● THE TASK:
Copy every line of the data in which the word "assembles" occurs.
------ DATASET
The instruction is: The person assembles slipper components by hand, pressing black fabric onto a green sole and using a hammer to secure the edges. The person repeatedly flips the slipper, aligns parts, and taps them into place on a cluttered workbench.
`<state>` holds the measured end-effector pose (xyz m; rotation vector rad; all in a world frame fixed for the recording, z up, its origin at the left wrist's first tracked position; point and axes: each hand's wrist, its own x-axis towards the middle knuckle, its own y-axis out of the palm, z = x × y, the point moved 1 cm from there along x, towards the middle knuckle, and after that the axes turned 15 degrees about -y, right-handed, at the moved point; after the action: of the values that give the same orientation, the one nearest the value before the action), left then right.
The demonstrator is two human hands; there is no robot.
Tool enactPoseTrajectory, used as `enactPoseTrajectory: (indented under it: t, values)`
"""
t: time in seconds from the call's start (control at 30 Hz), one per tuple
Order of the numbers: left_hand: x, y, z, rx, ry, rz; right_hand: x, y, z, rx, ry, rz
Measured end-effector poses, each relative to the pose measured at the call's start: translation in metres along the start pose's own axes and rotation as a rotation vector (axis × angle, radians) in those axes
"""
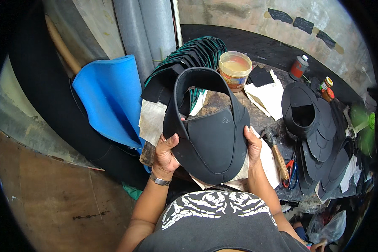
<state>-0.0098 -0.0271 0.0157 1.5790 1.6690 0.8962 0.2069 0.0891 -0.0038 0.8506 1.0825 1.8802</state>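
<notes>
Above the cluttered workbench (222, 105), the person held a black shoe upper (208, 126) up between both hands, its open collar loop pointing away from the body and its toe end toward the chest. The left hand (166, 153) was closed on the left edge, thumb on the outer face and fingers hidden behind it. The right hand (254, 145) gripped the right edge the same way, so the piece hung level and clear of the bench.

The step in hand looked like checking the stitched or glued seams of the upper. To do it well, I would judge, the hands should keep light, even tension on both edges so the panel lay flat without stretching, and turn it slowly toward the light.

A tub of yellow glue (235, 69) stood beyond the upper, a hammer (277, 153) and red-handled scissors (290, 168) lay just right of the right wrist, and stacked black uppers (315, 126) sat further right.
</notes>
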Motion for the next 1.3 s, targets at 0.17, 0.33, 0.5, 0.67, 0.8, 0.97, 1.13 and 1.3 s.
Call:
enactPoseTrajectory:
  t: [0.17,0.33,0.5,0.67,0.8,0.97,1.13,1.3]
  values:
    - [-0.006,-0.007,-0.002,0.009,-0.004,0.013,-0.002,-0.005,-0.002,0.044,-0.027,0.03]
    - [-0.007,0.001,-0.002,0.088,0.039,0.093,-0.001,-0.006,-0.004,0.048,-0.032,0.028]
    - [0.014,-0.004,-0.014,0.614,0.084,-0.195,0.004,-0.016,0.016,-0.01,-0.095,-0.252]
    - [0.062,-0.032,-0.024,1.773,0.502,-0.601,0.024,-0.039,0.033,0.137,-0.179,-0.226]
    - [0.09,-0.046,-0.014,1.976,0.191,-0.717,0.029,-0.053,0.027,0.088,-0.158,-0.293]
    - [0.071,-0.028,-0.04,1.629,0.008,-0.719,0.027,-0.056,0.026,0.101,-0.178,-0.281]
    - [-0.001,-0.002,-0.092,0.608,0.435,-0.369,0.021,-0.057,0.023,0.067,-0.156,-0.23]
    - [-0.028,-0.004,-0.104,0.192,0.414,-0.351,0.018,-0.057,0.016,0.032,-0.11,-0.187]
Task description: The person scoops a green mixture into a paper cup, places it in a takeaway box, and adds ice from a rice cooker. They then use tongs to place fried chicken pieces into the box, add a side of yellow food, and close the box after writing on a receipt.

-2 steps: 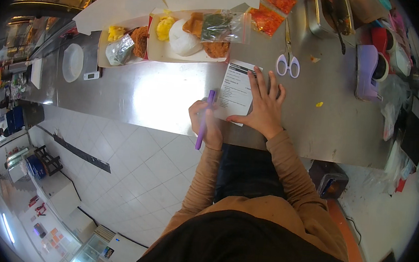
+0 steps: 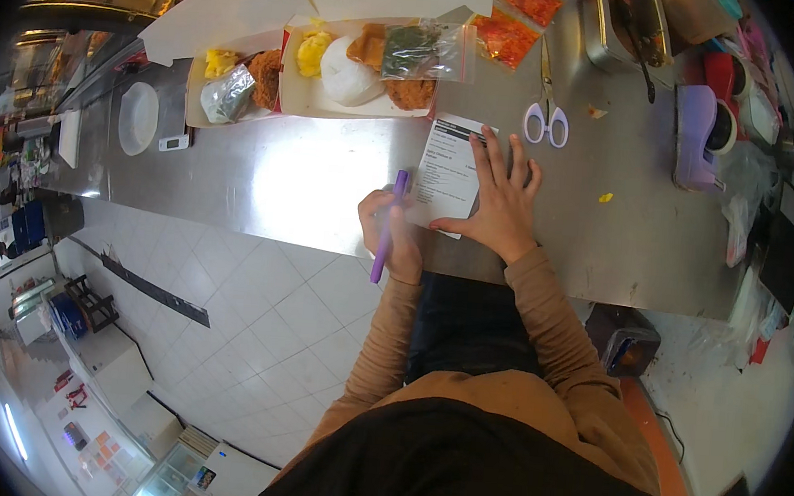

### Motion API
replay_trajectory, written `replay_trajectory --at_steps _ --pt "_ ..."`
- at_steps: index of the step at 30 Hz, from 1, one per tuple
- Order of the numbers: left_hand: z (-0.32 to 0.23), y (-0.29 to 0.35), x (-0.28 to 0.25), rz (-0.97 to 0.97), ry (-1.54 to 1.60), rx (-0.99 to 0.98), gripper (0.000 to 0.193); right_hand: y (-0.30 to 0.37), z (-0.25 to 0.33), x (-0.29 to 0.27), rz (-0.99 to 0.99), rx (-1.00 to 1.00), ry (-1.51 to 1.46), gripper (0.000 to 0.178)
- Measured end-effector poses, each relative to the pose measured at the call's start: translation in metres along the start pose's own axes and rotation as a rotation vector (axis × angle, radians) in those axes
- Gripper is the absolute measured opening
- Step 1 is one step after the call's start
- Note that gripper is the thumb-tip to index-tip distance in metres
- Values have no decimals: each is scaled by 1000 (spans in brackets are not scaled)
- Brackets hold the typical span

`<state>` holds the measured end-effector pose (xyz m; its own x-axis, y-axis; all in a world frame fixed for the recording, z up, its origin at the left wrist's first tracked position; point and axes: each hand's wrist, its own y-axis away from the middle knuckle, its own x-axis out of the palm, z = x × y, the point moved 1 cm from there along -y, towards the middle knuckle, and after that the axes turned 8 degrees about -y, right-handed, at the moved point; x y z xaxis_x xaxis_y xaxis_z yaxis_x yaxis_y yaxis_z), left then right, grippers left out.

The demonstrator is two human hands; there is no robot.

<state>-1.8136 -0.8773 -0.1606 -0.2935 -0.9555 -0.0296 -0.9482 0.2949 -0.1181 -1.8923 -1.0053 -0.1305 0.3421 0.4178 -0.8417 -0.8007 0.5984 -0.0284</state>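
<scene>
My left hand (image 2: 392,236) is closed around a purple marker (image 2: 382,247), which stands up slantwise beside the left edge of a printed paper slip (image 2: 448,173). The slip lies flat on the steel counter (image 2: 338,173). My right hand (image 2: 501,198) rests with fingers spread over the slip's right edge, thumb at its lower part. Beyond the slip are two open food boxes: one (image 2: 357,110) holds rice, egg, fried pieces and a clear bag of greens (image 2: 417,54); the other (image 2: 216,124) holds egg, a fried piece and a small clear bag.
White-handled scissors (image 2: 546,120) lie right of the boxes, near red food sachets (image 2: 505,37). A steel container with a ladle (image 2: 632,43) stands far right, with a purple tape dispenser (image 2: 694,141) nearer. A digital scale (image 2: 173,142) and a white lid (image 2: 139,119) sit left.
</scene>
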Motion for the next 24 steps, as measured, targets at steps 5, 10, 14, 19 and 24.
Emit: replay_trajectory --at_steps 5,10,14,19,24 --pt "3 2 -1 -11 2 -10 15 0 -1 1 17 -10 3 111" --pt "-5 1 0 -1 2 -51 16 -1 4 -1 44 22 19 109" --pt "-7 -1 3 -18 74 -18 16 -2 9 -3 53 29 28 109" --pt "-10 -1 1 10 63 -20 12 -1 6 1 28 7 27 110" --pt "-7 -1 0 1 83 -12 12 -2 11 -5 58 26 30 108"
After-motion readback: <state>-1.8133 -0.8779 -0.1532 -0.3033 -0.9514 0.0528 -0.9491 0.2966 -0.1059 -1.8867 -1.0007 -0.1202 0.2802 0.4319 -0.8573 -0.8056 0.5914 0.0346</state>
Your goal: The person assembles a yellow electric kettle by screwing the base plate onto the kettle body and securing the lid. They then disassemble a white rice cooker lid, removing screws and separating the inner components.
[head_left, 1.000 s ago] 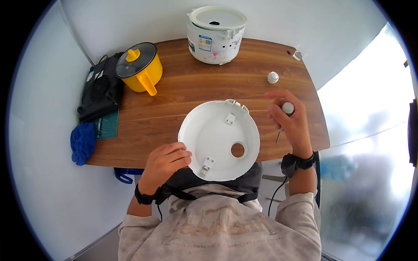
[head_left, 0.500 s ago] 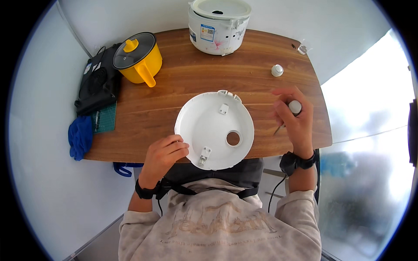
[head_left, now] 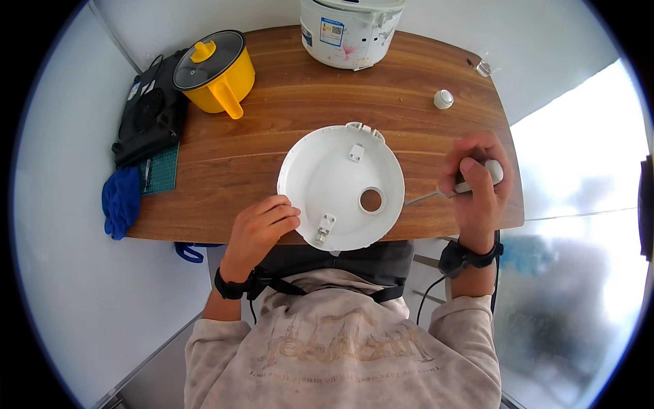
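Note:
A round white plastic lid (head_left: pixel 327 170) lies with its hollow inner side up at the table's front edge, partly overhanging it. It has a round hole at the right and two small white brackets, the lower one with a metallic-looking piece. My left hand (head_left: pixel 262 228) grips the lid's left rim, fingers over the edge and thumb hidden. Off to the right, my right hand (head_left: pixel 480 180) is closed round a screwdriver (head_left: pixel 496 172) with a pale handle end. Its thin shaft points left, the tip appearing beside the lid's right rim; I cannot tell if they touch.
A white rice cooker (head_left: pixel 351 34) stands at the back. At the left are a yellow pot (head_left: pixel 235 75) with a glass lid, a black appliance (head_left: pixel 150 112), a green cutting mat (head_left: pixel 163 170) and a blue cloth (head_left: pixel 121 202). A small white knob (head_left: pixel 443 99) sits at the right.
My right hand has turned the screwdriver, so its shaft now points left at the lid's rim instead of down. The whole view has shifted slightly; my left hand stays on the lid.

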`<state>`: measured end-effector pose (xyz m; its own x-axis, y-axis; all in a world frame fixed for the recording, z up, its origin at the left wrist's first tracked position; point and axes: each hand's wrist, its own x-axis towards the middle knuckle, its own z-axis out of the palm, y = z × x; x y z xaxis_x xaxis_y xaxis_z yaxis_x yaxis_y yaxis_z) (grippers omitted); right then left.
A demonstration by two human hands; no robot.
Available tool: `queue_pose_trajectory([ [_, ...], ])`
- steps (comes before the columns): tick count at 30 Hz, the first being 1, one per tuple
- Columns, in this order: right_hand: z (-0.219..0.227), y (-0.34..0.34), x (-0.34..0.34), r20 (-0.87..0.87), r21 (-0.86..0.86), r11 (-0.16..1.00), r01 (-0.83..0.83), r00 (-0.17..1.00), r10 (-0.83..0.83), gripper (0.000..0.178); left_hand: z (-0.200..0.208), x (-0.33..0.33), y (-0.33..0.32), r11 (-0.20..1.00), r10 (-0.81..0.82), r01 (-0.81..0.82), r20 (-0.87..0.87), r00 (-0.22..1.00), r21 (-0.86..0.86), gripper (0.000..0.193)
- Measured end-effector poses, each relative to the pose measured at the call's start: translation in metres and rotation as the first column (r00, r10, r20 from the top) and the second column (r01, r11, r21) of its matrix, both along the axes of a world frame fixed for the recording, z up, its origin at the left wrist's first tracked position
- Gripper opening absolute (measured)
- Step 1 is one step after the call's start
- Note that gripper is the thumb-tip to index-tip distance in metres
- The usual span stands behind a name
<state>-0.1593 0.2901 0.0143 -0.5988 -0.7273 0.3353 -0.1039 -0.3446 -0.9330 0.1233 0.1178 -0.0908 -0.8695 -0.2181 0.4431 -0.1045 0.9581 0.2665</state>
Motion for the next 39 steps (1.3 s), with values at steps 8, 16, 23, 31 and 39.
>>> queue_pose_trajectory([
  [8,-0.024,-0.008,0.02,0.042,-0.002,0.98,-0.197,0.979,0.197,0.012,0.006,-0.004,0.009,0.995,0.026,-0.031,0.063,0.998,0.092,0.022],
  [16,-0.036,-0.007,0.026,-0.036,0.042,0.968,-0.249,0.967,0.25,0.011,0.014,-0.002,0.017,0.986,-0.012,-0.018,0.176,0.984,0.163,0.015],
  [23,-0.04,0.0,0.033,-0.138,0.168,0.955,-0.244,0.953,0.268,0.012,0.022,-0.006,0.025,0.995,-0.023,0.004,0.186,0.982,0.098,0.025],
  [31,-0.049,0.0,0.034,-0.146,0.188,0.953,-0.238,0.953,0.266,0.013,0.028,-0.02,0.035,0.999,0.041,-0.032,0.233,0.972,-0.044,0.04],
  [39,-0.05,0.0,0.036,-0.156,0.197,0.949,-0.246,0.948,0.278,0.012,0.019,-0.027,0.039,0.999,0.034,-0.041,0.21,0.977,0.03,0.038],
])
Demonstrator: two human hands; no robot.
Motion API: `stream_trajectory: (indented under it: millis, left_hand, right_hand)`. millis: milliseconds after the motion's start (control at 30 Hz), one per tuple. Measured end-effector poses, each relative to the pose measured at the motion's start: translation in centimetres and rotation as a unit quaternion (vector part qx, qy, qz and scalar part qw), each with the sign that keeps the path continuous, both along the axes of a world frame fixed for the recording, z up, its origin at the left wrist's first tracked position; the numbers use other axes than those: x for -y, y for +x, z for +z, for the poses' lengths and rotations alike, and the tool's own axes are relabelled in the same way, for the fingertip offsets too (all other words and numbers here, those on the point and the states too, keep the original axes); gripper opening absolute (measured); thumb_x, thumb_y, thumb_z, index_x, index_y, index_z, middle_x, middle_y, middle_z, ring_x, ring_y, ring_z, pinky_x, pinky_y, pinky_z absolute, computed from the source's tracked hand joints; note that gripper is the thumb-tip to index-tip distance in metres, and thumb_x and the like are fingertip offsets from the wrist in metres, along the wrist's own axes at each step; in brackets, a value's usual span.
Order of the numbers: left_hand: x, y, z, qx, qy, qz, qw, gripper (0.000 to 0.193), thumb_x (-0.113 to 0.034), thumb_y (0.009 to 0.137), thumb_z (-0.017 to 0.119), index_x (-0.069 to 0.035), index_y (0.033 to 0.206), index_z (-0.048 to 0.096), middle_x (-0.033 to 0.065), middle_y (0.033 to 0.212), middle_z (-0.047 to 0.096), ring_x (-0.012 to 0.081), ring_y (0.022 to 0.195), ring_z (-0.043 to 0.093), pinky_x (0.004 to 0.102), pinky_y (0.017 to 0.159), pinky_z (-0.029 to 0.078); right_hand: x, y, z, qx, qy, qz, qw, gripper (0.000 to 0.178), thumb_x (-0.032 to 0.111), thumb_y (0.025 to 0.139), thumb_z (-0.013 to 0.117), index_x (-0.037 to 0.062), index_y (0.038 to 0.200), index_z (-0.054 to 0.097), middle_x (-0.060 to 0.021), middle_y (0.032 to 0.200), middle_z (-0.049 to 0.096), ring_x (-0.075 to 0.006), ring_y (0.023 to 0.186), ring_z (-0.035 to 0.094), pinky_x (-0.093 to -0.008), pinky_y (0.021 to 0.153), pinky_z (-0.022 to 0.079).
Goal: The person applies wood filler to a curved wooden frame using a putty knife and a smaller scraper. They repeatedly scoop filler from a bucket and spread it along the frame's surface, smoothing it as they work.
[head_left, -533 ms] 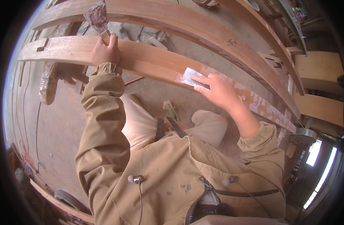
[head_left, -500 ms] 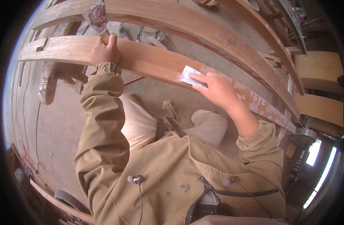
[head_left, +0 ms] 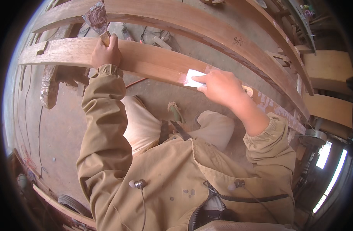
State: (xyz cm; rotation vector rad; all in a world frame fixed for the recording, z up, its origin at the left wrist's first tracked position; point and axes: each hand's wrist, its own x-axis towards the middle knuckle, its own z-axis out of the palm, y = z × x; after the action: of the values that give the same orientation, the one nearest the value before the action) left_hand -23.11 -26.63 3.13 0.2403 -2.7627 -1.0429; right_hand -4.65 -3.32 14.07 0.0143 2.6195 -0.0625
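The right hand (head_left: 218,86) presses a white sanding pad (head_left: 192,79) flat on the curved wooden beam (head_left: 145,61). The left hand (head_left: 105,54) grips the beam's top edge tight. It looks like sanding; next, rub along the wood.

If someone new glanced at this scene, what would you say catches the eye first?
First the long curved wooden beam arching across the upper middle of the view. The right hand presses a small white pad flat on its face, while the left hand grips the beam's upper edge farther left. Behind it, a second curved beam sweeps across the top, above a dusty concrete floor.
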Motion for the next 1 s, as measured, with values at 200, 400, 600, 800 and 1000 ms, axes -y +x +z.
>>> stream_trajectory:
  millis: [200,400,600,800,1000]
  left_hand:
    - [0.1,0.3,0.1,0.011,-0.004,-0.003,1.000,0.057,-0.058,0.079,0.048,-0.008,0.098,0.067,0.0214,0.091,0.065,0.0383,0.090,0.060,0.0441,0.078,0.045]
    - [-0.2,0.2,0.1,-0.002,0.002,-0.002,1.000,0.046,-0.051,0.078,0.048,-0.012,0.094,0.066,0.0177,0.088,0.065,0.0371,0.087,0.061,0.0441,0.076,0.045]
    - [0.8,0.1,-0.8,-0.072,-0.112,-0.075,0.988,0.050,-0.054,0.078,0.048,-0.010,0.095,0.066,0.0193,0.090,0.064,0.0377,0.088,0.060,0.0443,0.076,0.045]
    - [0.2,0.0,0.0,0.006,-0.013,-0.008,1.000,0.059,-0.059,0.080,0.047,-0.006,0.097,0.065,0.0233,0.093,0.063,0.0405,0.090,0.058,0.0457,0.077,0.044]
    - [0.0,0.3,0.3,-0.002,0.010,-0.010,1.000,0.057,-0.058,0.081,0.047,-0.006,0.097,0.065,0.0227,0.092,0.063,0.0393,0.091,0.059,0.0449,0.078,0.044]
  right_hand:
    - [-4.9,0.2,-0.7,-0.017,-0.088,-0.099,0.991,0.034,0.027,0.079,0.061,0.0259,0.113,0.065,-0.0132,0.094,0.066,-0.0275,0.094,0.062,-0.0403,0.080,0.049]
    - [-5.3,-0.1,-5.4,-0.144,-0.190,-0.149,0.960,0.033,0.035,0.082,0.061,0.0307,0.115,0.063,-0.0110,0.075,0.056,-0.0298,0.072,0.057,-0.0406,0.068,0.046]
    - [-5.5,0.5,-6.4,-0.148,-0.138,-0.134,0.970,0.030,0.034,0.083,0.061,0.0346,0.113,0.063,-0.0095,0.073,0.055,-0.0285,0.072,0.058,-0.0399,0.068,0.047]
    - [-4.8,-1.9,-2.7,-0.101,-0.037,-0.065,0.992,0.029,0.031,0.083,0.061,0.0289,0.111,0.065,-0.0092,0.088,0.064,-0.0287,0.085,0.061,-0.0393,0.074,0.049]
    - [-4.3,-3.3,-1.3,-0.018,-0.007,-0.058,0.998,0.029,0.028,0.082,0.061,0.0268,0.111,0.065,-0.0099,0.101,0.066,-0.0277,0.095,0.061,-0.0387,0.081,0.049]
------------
● ANSWER BELOW:
The instruction is: The person assembles slipper components by hand, pressing black fabric onto a green sole and using a hammer to secure the edges. The person repeatedly flips the slipper, aligns parts, and taps them into place on a cluttered workbench.
Your goal: The person assembles a yellow electric kettle by screwing the base plate onto the kettle body and securing the lid. They then disassemble a white rice cooker lid, removing screws and separating the inner components.

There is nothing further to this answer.